Revision history for this message
Chris MacNaughton (chris.macnaughton) wrote :

I'm very nervous about unilaterally removing monitors and OSDs on the stop hook. I think that we may want to make this stop hook actions instead of a hook that can be called implicitly.

What is the goal with this change? To remove nodes from a production Ceph cluster or maybe to remove OSDs for maintenance?

review: Needs Information
Revision history for this message
Seyeong Kim (seyeongkim) wrote :

Thanks for your review.

As you can see the bug report, mon, osd ( + crushmap, auth ) are still remains after unit added & removed several times.

You mean this needs kind of "shutdown" hook instead of stop hook?
This seems not which i can do..

Thanks.

> I'm very nervous about unilaterally removing monitors and OSDs on the stop
> hook. I think that we may want to make this stop hook actions instead of a
> hook that can be called implicitly.
>
> What is the goal with this change? To remove nodes from a production Ceph
> cluster or maybe to remove OSDs for maintenance?

Revision history for this message
James Page (james-page) wrote :

A charms 'stop' hook is called as the instance of the charm is destroyed on
a unit - so I think its appropriate to remove the OSD from the cluster at
this point, as the next step taken by juju will be to destroy the machine
its running on; dropping the OSD from the cluster configuration here LGTM.

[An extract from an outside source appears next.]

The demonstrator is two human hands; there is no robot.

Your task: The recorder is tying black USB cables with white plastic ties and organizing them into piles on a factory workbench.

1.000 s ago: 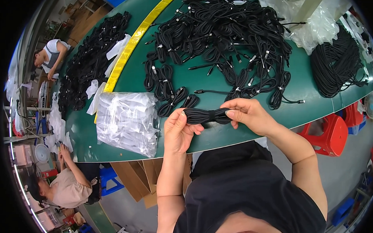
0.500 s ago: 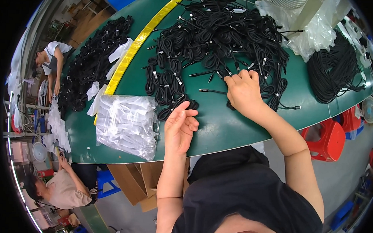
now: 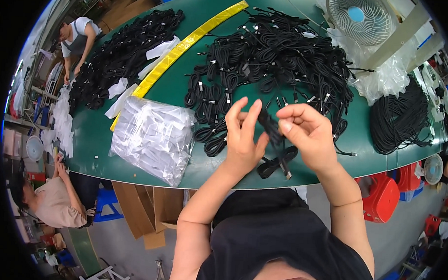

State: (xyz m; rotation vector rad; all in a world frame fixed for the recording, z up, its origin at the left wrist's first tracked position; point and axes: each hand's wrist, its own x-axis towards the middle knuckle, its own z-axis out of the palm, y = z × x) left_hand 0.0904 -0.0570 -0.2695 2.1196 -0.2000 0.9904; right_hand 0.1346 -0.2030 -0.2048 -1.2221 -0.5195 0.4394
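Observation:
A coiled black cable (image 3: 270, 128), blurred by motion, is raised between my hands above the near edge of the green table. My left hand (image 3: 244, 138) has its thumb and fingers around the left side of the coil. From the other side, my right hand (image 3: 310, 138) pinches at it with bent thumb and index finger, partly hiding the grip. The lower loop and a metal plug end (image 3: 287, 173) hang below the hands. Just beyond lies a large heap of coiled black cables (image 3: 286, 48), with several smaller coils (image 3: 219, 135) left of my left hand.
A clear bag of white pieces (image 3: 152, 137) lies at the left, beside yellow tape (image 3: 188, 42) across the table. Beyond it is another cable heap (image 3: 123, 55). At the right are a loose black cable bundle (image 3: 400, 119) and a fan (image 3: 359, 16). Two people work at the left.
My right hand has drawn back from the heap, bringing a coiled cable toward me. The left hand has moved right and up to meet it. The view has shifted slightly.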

On Mon, Jan 11, 2016 at 4:38 AM, Seyeong Kim <email address hidden>
wrote:

> Thanks for your review.
>
> As you can see the bug report, mon, osd ( + crushmap, auth ) are still
> remains after unit added & removed several times.
>
> You mean this needs kind of "shutdown" hook instead of stop hook?
> This seems not which i can do..
>
> Thanks.
>
> > I'm very nervous about unilaterally removing monitors and OSDs on the
> stop
> > hook. I think that we may want to make this stop hook actions instead of
> a
> > hook that can be called implicitly.
> >
> > What is the goal with this change? To remove nodes from a production Ceph
> > cluster or maybe to remove OSDs for maintenance?
> --
>
> https://code.launchpad.net/~xtrusia/charms/trusty/ceph/lp1411652/+merge/281732
> Your team OpenStack Charmers is requested to review the proposed merge of
> lp:~xtrusia/charms/trusty/ceph/lp1411652 into
> lp:~openstack-charmers/charms/trusty/ceph/next.
>

Revision history for this message
Chris MacNaughton (chris.macnaughton) wrote :

> On Jan 11, 2016, at 1:24 AM, James Page <email address hidden> wrote:
>
> A charms 'stop' hook is called as the instance of the charm is destroyed on
> a unit

Is there no other possible time that the stop hook will be called? I'm still nervous about it but I suppose that when you're destroying machines that you are hopefully aware that the cluster may become permanently unhealthy?

Chris

Revision history for this message
Chris Holcombe (xfactor973) wrote :

I agree with Chris MacNaughton on this one. It would be really nice if Juju could say no I can't remove this OSD or Monitor but allows a --force flag that allows you to take it down. It doesn't look like this destroys any data. Could you test to see if you remove the OSDs and then add them again if the cluster will form again? I believe it will but it's just a guess.

review: Needs Fixing
Revision history for this message
Chris MacNaughton (chris.macnaughton) wrote :

According to the documentation:

"stop runs immediately before the end of the unit's destruction sequence. It should be used to ensure that the charm's software is not running, and will not start again on reboot.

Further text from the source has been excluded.